1. Have a significant other who is an orphan. No back-stabbing at the least, at the most, murderous in-laws.

You think I jest? Ask any K-drama female lead who has a mother-in-law who overworks them, and tries to overtake the family with their narcissistic demands. Ask any male lead who is not good enough for the CEO’s precious daughter — or is the CEO herself — but still beholden to the family tree, and to make those branches grow more gold.

For some reason, grandfather-in-laws are fine, but grandmother-in-laws are even worse than mother-in-laws.

Never mind all the psychological turmoil of losing your parents at a young age — your love will conquer all demons!

 
2. The quietest introvert is the one you need to worry might be plotting your (or someone else’s) demise.

The paralegal who drives the murder plot, who you barely see in frame. The dutiful secretary who makes sure you are on time and brings you yummy side dishes, but pushes your competitors off a roof. The office worker who no one talks to, and has no lines, until the very last episode. The sunbae who has an inferiority complex and threatens you and your girlfriend. This renders a perfectly good K-drama utterly tasteless.

 
3. The loudest extrovert also wants to kill you.

Call it overcompensation, but trust no one on either side of the bell curve.

 
4. The youngest person in the family or group is usually the wisest and makes the best choices.

The little sister who gives her much older brother dating advice. The prodigy gamer/computer programmer who somehow hacks their way into the most secure networks and saves the lead. The younger male nurse who puts young doctors in their place for berating the other staff. Only in a K-drama.

 5. Speaking of… Don’t mess with nurses.

Whether they are evil psychopathic mothers in disguise or wise confidants running the entire show, just don’t mess with them. This is also true in real life.

 
6. Seniority is everything. And everyone becomes a sunbae eventually.

If you treat those that have more power and experience than you with respect, you can get anything you want. That is, if you aren’t the youngest and get bullied and abused by everyone else on a higher rung. This works in the military as well as society at large.

 
7. Men with umbrellas are better than men without them. (With the corollary: Yellow umbrellas are better than all other umbrellas.)

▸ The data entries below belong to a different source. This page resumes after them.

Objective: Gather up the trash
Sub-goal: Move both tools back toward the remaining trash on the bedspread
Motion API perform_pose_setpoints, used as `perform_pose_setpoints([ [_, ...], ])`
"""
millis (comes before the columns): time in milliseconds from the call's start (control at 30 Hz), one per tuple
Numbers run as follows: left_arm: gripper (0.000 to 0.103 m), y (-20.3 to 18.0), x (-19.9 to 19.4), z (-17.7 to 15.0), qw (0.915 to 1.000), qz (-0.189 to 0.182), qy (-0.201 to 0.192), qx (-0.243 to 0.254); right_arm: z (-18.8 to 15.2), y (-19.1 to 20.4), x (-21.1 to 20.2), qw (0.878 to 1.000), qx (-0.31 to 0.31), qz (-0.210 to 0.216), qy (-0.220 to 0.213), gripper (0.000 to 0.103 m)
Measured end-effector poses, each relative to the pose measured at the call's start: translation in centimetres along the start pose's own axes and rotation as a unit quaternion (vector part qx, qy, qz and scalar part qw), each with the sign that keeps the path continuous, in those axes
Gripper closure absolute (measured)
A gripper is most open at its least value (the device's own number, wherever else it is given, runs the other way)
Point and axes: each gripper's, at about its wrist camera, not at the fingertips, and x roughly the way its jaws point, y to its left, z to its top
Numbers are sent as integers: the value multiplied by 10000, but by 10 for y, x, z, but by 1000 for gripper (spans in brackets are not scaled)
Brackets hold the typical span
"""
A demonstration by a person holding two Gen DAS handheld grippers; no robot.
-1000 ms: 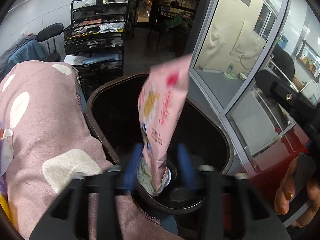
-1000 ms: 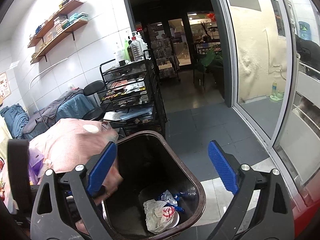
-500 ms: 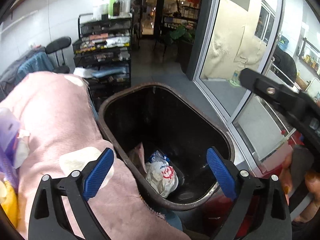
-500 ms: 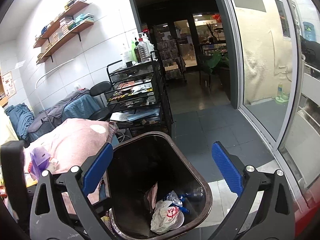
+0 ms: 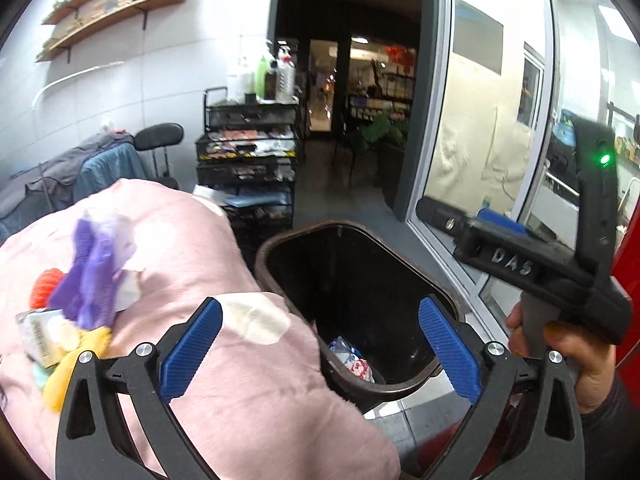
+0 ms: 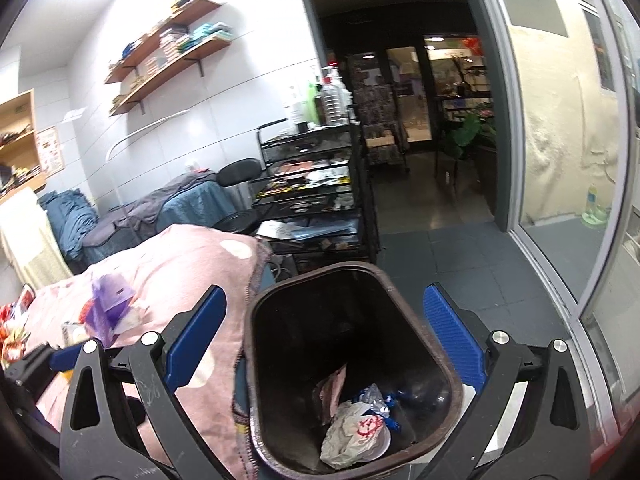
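A dark brown trash bin (image 5: 400, 388) (image 6: 424, 332) stands beside a table under a pink cloth (image 5: 240, 380) (image 6: 172, 276). Inside the bin lie a pink snack bag (image 6: 334, 390), a crumpled white wrapper (image 6: 356, 436) and blue scraps. My left gripper (image 5: 320, 352) is open and empty, above the cloth edge and the bin. My right gripper (image 6: 324, 340) is open and empty over the bin; it also shows in the left wrist view (image 5: 520, 264). Purple wrappers (image 5: 92, 280) (image 6: 108, 304) and yellow trash (image 5: 64, 372) lie on the cloth at left.
A black wire cart (image 5: 252, 172) (image 6: 316, 204) with bottles on top stands behind the bin. A black chair (image 5: 158, 140) and cloth-covered furniture (image 6: 140, 216) are at left. A glass door frame (image 5: 432, 120) (image 6: 516, 160) runs along the right. Wall shelves (image 6: 168, 52) hang above.
My left gripper opened and let the pink snack bag drop into the bin. It then pulled back and swung left, bringing the trash on the cloth into view. The right gripper stayed open.
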Motion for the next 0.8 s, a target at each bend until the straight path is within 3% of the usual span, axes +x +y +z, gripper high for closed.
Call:
perform_pose_setpoints([
  [433, 5, 57, -42, -22, 9938, 925, -392, -472, -19, 70, 9, 9946, -457, 866, 357, 5],
  [800, 5, 135, -84, -58, 9794, 1592, -309, -1202, -35, 149, 16, 9750, -1087, 1761, 814, 5],
])
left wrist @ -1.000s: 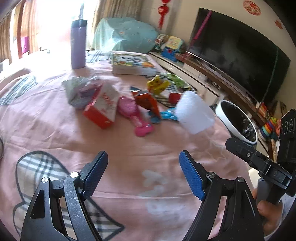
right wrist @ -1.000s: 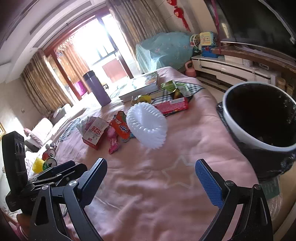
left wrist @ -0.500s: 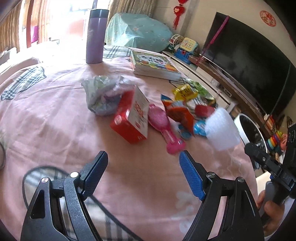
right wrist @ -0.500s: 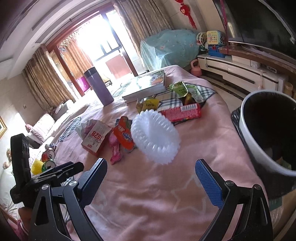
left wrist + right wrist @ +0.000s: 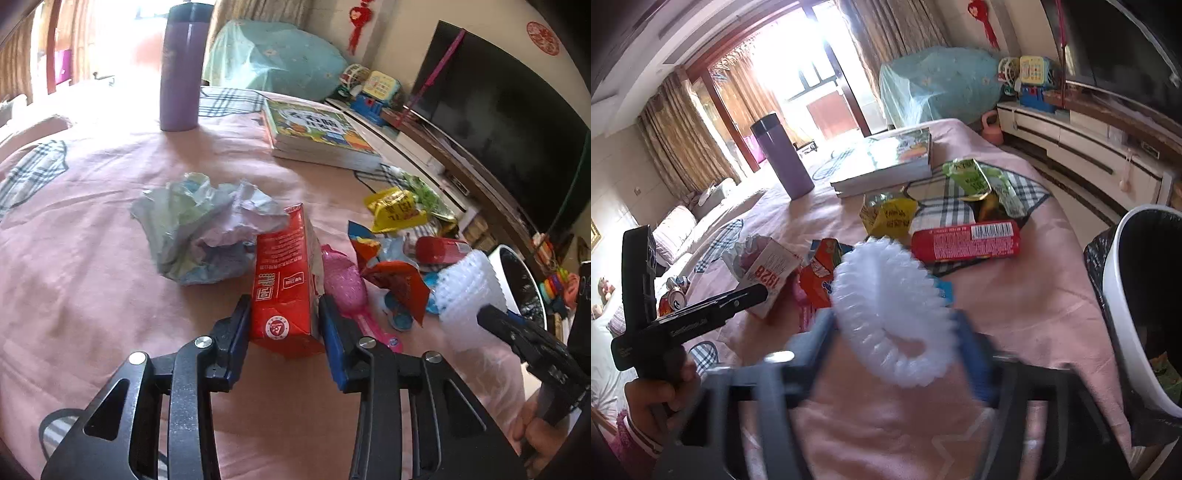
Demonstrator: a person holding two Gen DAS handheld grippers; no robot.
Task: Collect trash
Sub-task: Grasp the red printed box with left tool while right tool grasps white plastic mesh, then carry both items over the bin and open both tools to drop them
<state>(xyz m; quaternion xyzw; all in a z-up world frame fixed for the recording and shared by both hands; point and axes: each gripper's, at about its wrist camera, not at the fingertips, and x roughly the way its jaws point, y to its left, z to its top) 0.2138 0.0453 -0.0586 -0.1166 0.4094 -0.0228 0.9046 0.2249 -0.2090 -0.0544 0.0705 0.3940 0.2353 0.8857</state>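
On the pink bedspread (image 5: 92, 288) lies one heap of litter: one crumpled paper wad (image 5: 199, 229), one red carton (image 5: 284, 288), one pink plastic piece (image 5: 343, 284), one torn orange wrapper (image 5: 399, 280), one yellow wrapper (image 5: 890, 216), one green wrapper (image 5: 971, 177), one red packet with a barcode (image 5: 964, 240) and one white fluted plastic cup (image 5: 890, 314). Farther back stand one purple flask (image 5: 181, 70) and one thick book (image 5: 317, 136). The left gripper (image 5: 284, 332) has just been closing, and its blue pads press on both sides of the red carton at the near end, which sits just right of the paper wad and touches it. The right gripper (image 5: 897, 336) has also just been closing; it is blurred, the white cup lies between its fingers, and both fingers appear to touch the cup's sides, so it seems clamped on it. To the right, off the bed's edge, stands one white bin (image 5: 1115, 295) lined with a black bag; something green shows low inside it, too dark to identify. Two drink cans (image 5: 674, 295) sit at the far left. A hand (image 5: 657, 395) holds the left gripper's handle.
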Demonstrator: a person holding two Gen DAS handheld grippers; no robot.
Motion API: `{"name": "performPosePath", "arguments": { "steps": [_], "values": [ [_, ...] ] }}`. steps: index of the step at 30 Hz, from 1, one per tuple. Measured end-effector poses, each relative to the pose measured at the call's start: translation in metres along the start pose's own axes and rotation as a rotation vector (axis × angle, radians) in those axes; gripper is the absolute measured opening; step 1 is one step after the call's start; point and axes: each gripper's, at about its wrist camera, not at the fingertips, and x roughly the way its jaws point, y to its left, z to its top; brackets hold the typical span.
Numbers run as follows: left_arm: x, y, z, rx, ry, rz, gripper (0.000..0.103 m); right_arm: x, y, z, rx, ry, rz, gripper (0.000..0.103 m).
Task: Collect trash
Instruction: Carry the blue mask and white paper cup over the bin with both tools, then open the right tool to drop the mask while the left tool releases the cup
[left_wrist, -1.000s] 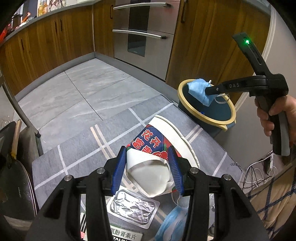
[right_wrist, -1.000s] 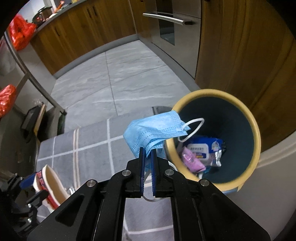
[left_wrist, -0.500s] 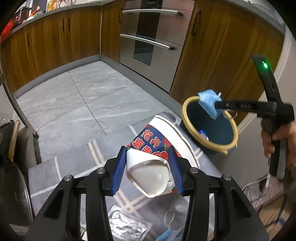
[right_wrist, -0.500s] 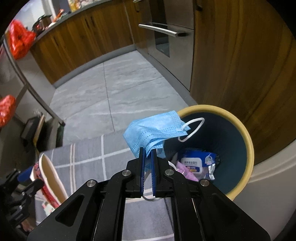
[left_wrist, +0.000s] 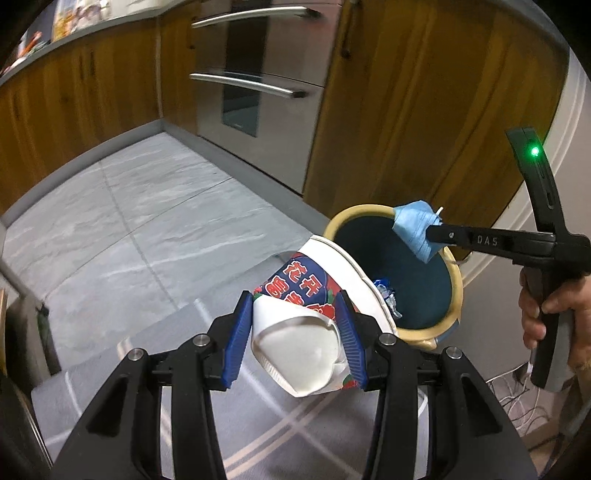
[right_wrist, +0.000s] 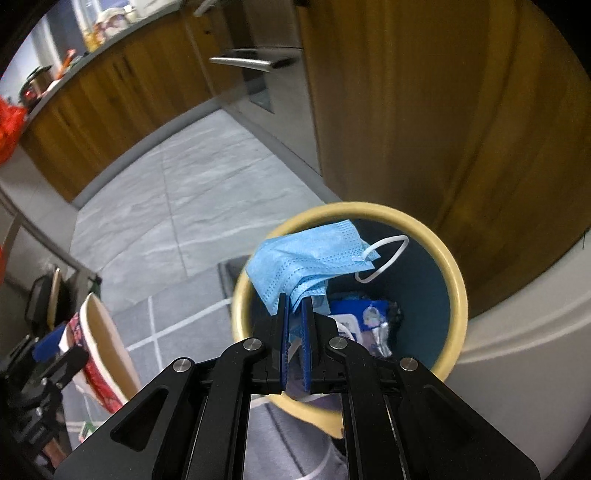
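Note:
My left gripper (left_wrist: 293, 325) is shut on a crushed paper noodle bowl (left_wrist: 306, 306) with red and blue print, held in the air just left of the bin (left_wrist: 452, 295). The bin is dark teal with a yellow rim (right_wrist: 458, 291) and holds wrappers (right_wrist: 364, 319). My right gripper (right_wrist: 294, 314) is shut on a blue face mask (right_wrist: 306, 254), held over the bin's opening. In the left wrist view the right gripper (left_wrist: 430, 234) and the mask (left_wrist: 415, 227) hang over the bin's far rim. The bowl (right_wrist: 98, 347) shows at the left of the right wrist view.
A grey rug with white lines (left_wrist: 258, 417) lies under the grippers on a grey tiled floor (left_wrist: 147, 206). Wooden cabinets (left_wrist: 424, 110) and a steel oven (left_wrist: 258, 85) stand behind the bin. A white curved wall base (right_wrist: 517, 332) is at the right. Cables (left_wrist: 517, 406) lie by it.
Both grippers have moved closer to the bin. The mask is now over the bin's opening. The bowl has risen off the rug and nears the bin's rim. The floor trash has left view.

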Motion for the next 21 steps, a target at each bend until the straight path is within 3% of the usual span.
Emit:
{"name": "performPosePath", "arguments": {
  "steps": [6,11,21],
  "values": [
    [0.032,-0.031,0.017,0.056,0.019,-0.021,0.045,0.014,-0.018,-0.002,0.032,0.034,-0.028,0.007],
    [0.061,-0.049,0.011,0.106,0.075,-0.004,0.045,0.030,-0.031,-0.009,0.059,0.084,-0.035,0.007],
    [0.103,-0.069,0.020,0.175,0.129,0.030,0.045,0.048,-0.031,-0.015,-0.009,0.122,-0.098,0.007]
  ]
}}
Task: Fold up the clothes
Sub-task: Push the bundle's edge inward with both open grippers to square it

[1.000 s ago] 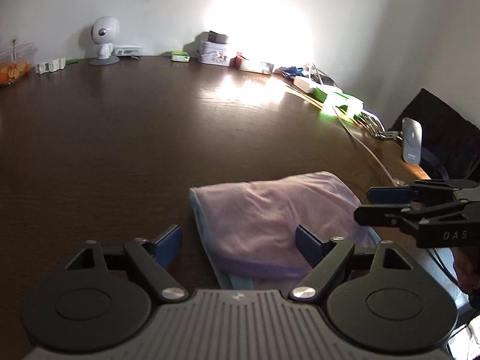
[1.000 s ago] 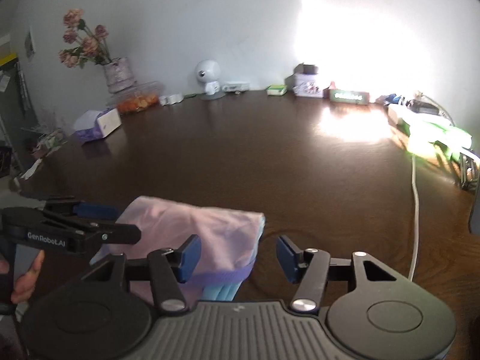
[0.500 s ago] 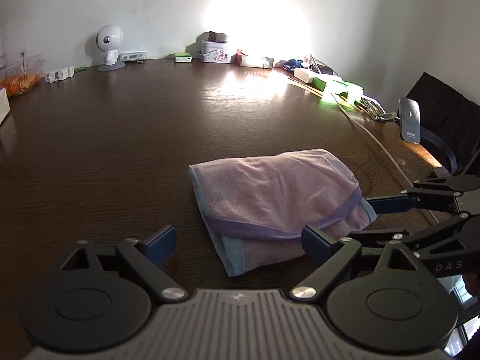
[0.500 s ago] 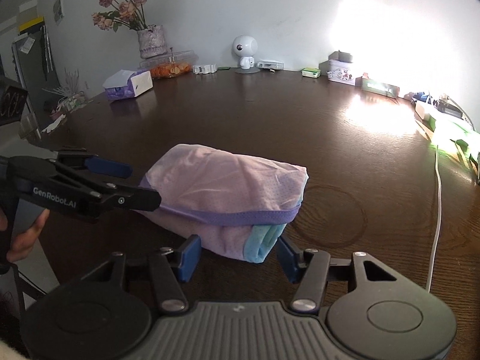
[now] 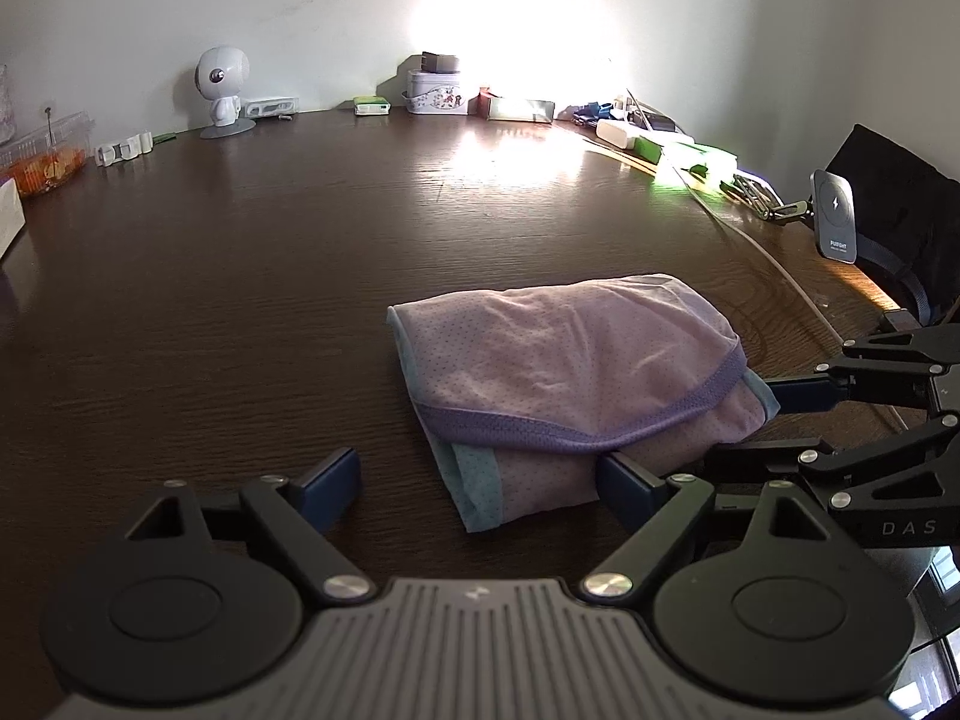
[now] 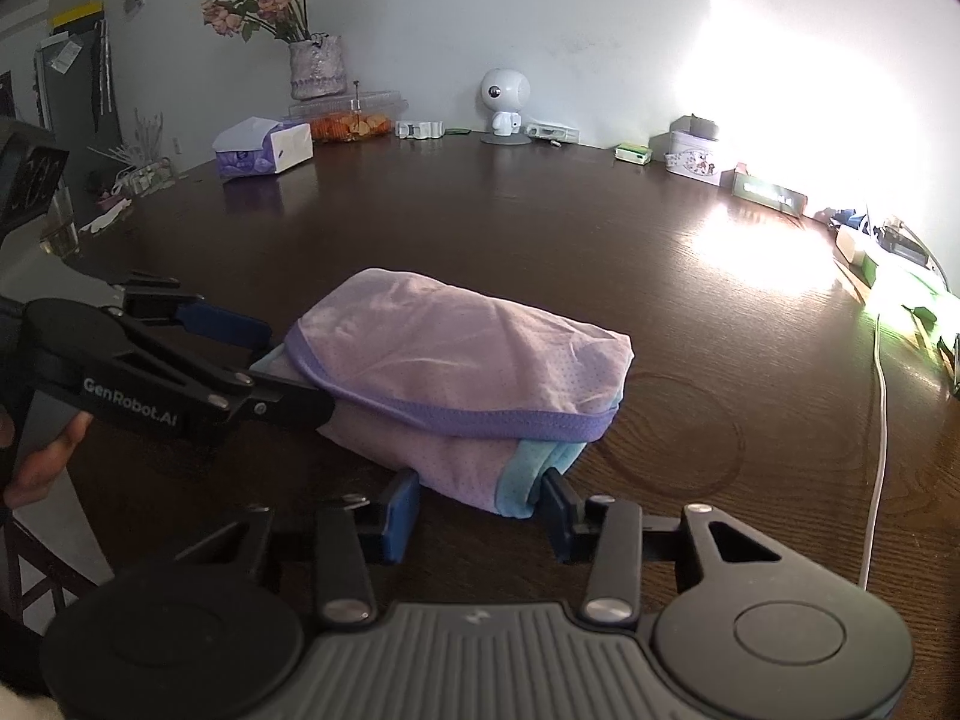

This is where I learned my lesson late. My partner doesn’t believe in them. *sigh* Even a half-broken-found-in-the-attic-storage-room-umbrella is better than none at all. It shows the underlying thoughtfulness of our protagonist. Furthermore, you wouldn’t want your lover to catch cold after her head gets wet. This would mean you must apply a cool compresses to her head all never-ending night (see #10) while she is delirious with fever. (Apparently, antipyretics don’t exist in dramaland either).

 
8. There’s a chaebol on every corner, pretending not to be.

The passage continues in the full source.